§ EXERCISE PROMPT:
All of the data is to be written out again exactly, without the pictures.

§ COLLECTED MATERIAL:
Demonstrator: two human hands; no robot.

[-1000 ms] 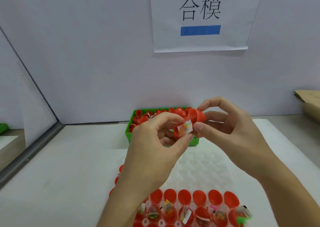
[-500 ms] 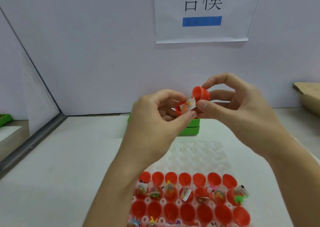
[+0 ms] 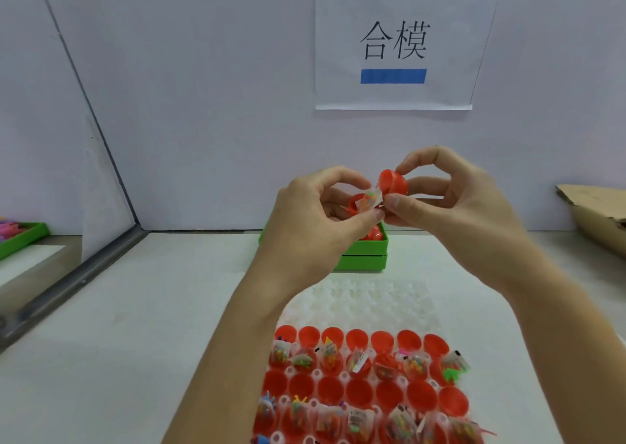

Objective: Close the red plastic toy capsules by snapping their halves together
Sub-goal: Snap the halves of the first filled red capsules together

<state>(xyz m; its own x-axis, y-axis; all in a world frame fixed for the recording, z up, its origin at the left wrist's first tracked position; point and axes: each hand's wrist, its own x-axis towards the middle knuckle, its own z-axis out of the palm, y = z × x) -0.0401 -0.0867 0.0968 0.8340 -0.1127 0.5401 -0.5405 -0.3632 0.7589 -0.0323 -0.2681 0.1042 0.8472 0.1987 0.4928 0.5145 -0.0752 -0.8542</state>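
- My left hand [image 3: 305, 230] is pinching the filled capsule half [image 3: 359, 203].
- My right hand [image 3: 454, 206] is pinching the red cap [image 3: 393, 181], tilting just beside it.

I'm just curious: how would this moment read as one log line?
left hand: holds filled half | right hand: holds cap | capsule: not closed

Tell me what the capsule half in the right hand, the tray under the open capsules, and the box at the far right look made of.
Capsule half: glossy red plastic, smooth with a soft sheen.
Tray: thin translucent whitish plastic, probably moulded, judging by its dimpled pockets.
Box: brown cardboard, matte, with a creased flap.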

§ REPLY TO THE TASK:
Demonstrator: two human hands; no robot.

[-1000 ms] 
[-500 ms] 
[+0 ms] 

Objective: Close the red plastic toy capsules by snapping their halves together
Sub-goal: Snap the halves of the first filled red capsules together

<state>(xyz m; its own x-axis, y-axis; all in a world frame fixed for the recording, z up, its origin at the left wrist's first tracked position; point and axes: each hand's wrist, its own x-axis towards the middle knuckle, its own z-axis out of the palm, y = z × x) -0.0401 -0.0867 0.0968 0.8340 -0.1127 0.5401 -0.5405 -0.3632 0.7589 -0.0323 -0.2681 0.1042 0.8472 0.1987 0.4928 0.5145 -0.0752 -0.8542</state>
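- My left hand [image 3: 305, 230] is pinching the filled capsule half [image 3: 359, 203].
- My right hand [image 3: 454, 206] is pinching the red cap [image 3: 393, 181], tilting just beside it.

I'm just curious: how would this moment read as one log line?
left hand: holds filled half | right hand: holds cap | capsule: not closed

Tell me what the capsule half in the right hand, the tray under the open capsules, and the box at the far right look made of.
Capsule half: glossy red plastic, smooth with a soft sheen.
Tray: thin translucent whitish plastic, probably moulded, judging by its dimpled pockets.
Box: brown cardboard, matte, with a creased flap.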

Nothing else is needed to complete this exercise.